5.  `tol` (optional): Convergence tolerance for the likelihood and
    frailty variance (default = 1e-6).

6.  `threshold` (optional): Lower bound for the frailty variance
    parameter $\theta$. If the estimated value falls below this
    threshold, frailty is considered negligible (default = 1e-5).

$\\$

`simulate_data()` Simulates clustered time-to-event data with competing
risks.

`simulate_data()` can take 8 arguments:

1.  `G` : a vector of group or cluster identifiers (length N, where N is
    the size sample). Each value indicates which cluster the individual
    belongs to.

2.  `Z` : a matrix of covariates (dimensions N x p), where p is the size
    of the vector describing an individual). Can be set to Matrix(0,0,N)
    if no covariates are used.

3.  `prop` : proportion of individuals susceptible to cause 1 (default:
    0.6).

4.  `beta` : a numeric vector of regression coefficients, one per
    covariate (p).

5.  `theta` : variance of the shared frailty term for event times (cause
    1).

6.  `cens` : logical, indicating whether censoring should be simulated
    (default: FALSE).

7.  `pcens` : target censoring proportion (default: 0.25).

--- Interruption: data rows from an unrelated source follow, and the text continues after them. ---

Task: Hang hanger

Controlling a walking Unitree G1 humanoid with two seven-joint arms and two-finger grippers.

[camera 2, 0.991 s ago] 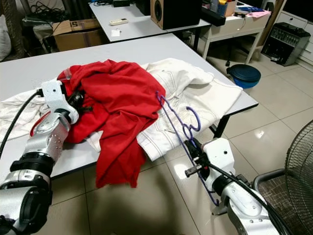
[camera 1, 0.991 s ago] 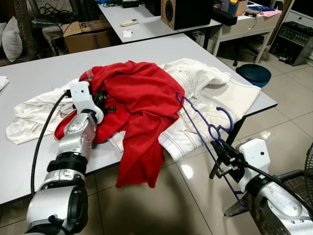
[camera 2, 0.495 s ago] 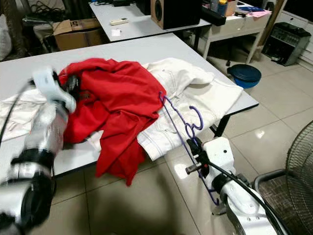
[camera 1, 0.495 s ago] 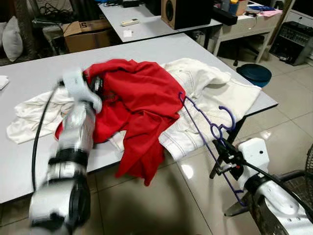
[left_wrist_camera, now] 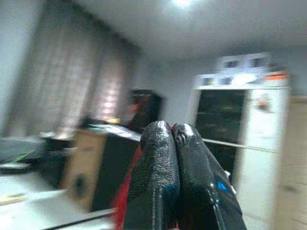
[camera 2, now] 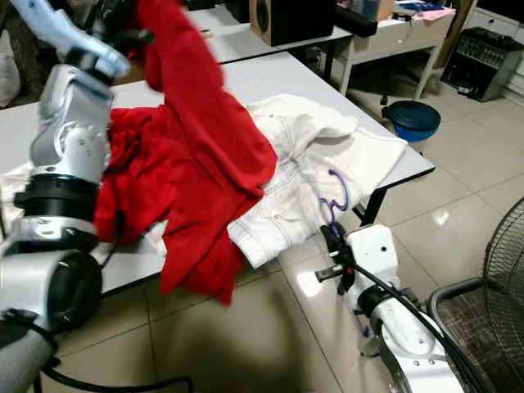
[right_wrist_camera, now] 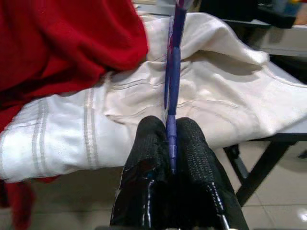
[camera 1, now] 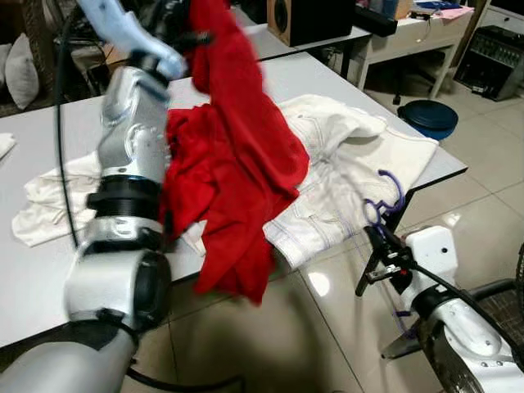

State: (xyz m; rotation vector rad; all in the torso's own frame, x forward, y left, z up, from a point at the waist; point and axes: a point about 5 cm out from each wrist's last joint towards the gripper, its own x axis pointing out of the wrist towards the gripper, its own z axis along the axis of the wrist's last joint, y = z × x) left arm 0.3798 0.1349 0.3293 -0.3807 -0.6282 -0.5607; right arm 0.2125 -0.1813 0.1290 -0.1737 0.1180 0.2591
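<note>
My left gripper (camera 1: 182,24) is raised high above the grey table (camera 1: 49,131) and is shut on a red garment (camera 1: 237,164). The garment hangs from it in a long drape, its lower end past the table's front edge. In the left wrist view the fingers (left_wrist_camera: 156,163) are pressed together with red cloth (left_wrist_camera: 125,191) beside them. My right gripper (camera 1: 378,246), low off the table's front right corner, is shut on a purple hanger (right_wrist_camera: 171,72). The hanger's hook (camera 1: 385,192) stands over a white garment (camera 1: 352,155) spread on the table.
More white cloth (camera 1: 49,205) lies at the table's left. A dark blue basin (camera 1: 430,117) sits on the tiled floor at right, near a second table with a black speaker (camera 1: 315,16). A fan's wire guard (camera 1: 517,278) stands at the right edge.
My left arm has swung up from the table, lifting the red garment with it. The right gripper still holds the hanger, which now stands a little steeper and nearer the table's corner.
</note>
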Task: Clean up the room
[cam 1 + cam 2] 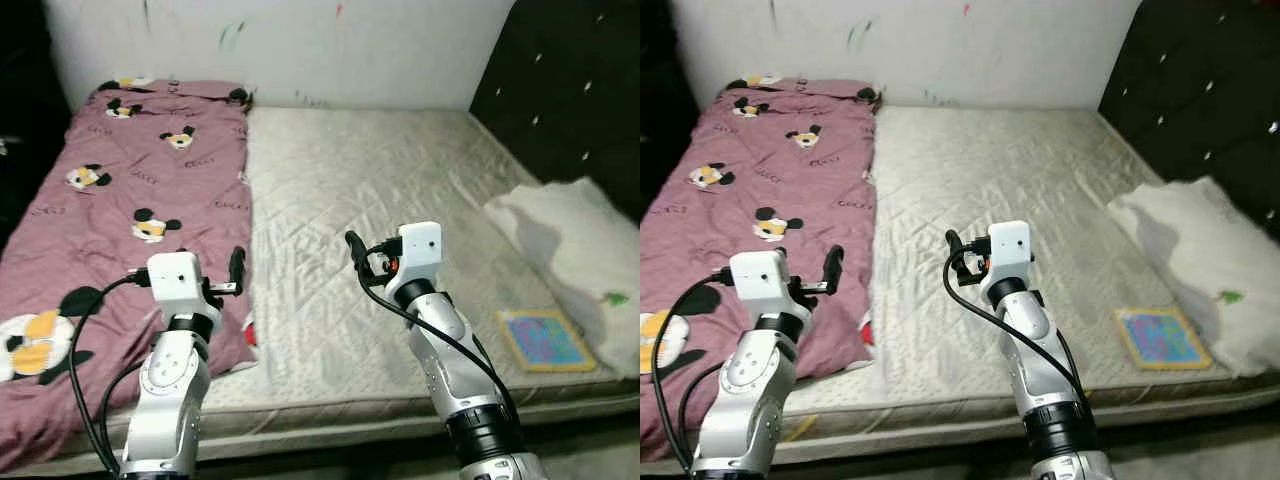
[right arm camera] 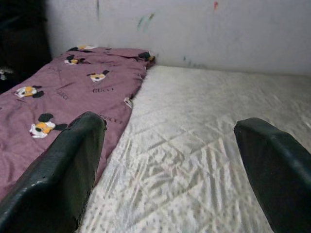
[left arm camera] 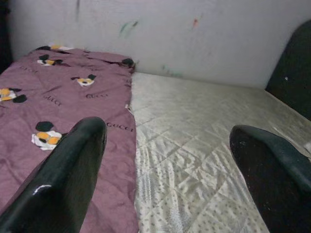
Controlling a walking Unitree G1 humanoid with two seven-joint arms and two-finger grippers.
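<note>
both arms are raised over the near edge of the mattress (image 1: 380, 170), probably so the wrist cameras can look along the bed before any grasp. the left gripper (image 3: 165, 165) has its fingers spread wide and empty, above the border where the purple sheet (image 1: 130, 200) meets the bare mattress, with the sheet under it and to its left. the right gripper (image 2: 170, 165) is also spread and empty; the book (image 1: 545, 340) and white pillow (image 1: 570, 240) lie well to its right, not yet approached.
</note>
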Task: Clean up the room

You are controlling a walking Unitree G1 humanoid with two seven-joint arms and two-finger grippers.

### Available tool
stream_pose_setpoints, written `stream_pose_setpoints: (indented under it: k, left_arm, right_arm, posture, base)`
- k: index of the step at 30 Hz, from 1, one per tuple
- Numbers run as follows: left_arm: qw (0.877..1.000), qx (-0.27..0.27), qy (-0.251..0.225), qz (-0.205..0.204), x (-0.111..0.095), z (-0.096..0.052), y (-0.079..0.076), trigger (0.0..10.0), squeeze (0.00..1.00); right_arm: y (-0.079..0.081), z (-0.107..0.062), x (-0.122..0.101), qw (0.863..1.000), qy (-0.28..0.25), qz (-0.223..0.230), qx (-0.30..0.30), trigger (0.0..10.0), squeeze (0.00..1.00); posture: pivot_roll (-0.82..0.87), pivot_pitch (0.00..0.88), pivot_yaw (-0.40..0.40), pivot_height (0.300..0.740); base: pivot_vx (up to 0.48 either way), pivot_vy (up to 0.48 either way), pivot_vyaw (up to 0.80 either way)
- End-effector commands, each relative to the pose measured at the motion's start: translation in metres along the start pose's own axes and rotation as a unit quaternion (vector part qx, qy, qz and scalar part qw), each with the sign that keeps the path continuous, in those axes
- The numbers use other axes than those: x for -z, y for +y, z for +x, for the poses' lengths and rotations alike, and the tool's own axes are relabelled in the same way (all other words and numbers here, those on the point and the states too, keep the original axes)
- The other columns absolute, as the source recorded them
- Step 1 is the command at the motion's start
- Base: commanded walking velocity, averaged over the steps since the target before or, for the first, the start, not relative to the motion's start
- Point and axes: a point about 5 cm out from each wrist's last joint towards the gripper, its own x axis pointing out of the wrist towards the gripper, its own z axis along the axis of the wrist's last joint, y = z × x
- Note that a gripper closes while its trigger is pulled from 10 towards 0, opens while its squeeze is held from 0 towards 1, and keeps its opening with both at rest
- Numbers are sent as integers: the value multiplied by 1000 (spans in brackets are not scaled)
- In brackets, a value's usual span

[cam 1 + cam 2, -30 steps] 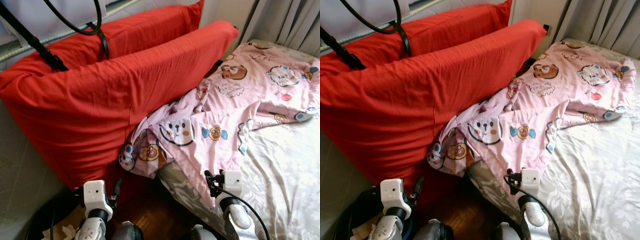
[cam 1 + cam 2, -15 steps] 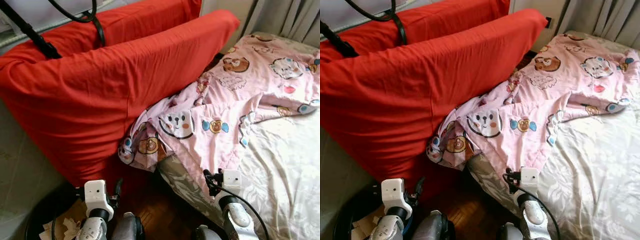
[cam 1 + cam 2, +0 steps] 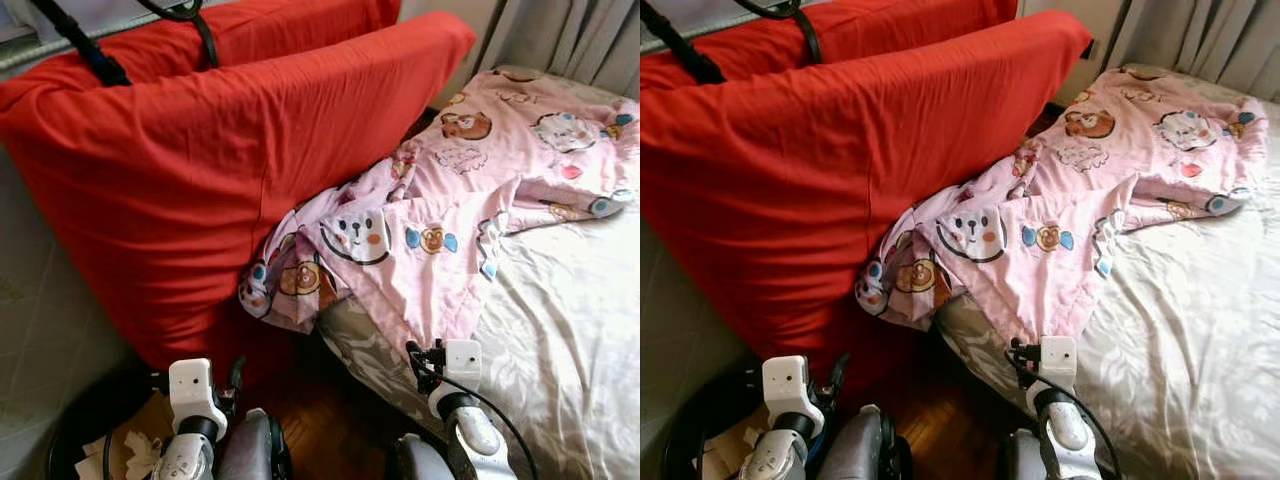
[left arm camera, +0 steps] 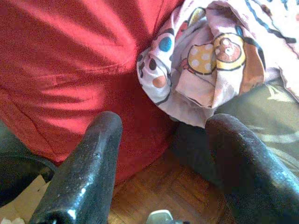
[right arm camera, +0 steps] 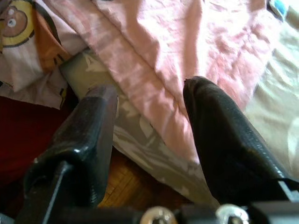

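A pink cartoon-print blanket (image 3: pixel 450 200) lies rumpled across the bed, and one corner hangs over the bed's side towards the floor. Two big red cushions (image 3: pixel 230 150) lean against each other to the left of the bed, touching the blanket's hanging corner. My left gripper (image 4: pixel 163 140) is open and empty, low over the wooden floor, pointing at the hanging blanket corner (image 4: pixel 219 56) and a red cushion (image 4: pixel 60 60). My right gripper (image 5: pixel 149 107) is open and empty too, just short of the bed's edge, with the pink blanket (image 5: pixel 187 42) ahead of it.
The bed's pale floral sheet (image 3: pixel 570 300) fills the right side. Grey curtains (image 3: pixel 570 35) hang behind it. A black bin (image 3: pixel 90 420) holding crumpled paper sits at the lower left. A black strap (image 3: pixel 90 55) crosses the rear cushion. A strip of wooden floor (image 3: pixel 320 420) runs between cushions and bed.
The whole picture has shifted a little, so the camera moved. My knees now show at the bottom edge. Blanket, cushions and both arms keep their places.
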Motion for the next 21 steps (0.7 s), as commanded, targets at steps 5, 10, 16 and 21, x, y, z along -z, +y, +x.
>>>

8.  `tau` : variance of the shared frailty term for censoring times
    (default: 0). $\\$

`check_data_format()` Verifies input data structure and formatting.

`check_data_format()` can only take 1 argument, a data frame. $\\$

## Examples

```{r}
set.seed(123)

n_cov = 2
n_per_cluster = 15
n_cluster = 20
n = n_cluster * n_per_cluster

G = rep(1:n_cluster, each = n_per_cluster)
Z = matrix(rnorm(n*n_cov,0,1),ncol = n_cov)

df = simulate_data(G,Z,prop = 0.6,beta = c(1,1.2),theta = 0.6,cens = TRUE)

 #Estimate using REML with frailty

res <- Reml_CompRisk_frailty(df)

 #Print estimated coefficients

res$beta
res$theta
```

## Computational Complexity

The algorithm involves computing weighted matrices and solving penalized
systems in each iteration. For $N$ individuals, $K$ clusters and $p$
covariables describing each individual:

-   Sparse matrix multiplication and integration steps: \~
    $\mathcal{O}(N^2)$

-   Newton-Raphson updates (inversion of Fisher information matrix): \~
    $\mathcal{O}((p + K)^3)$ in the worst case

In total, the complexity of the algorithm is
\~$\mathcal{O}(N^2 + Np + NK + (p + K)^3)$ in the worst case.

However, the implementation uses sparse matrices (`Matrix` package) to
significantly reduce practical computational cost.

## References

The `Matrix` package

Katsahian S, Resche-Rigon M, Chevret S, Porcher R. (2006). *Analysing
multicentre competing risks data with a mixed proportional hazards model
for the subdistribution.* *Statistics in Medicine*, 25(26), 4267–4278.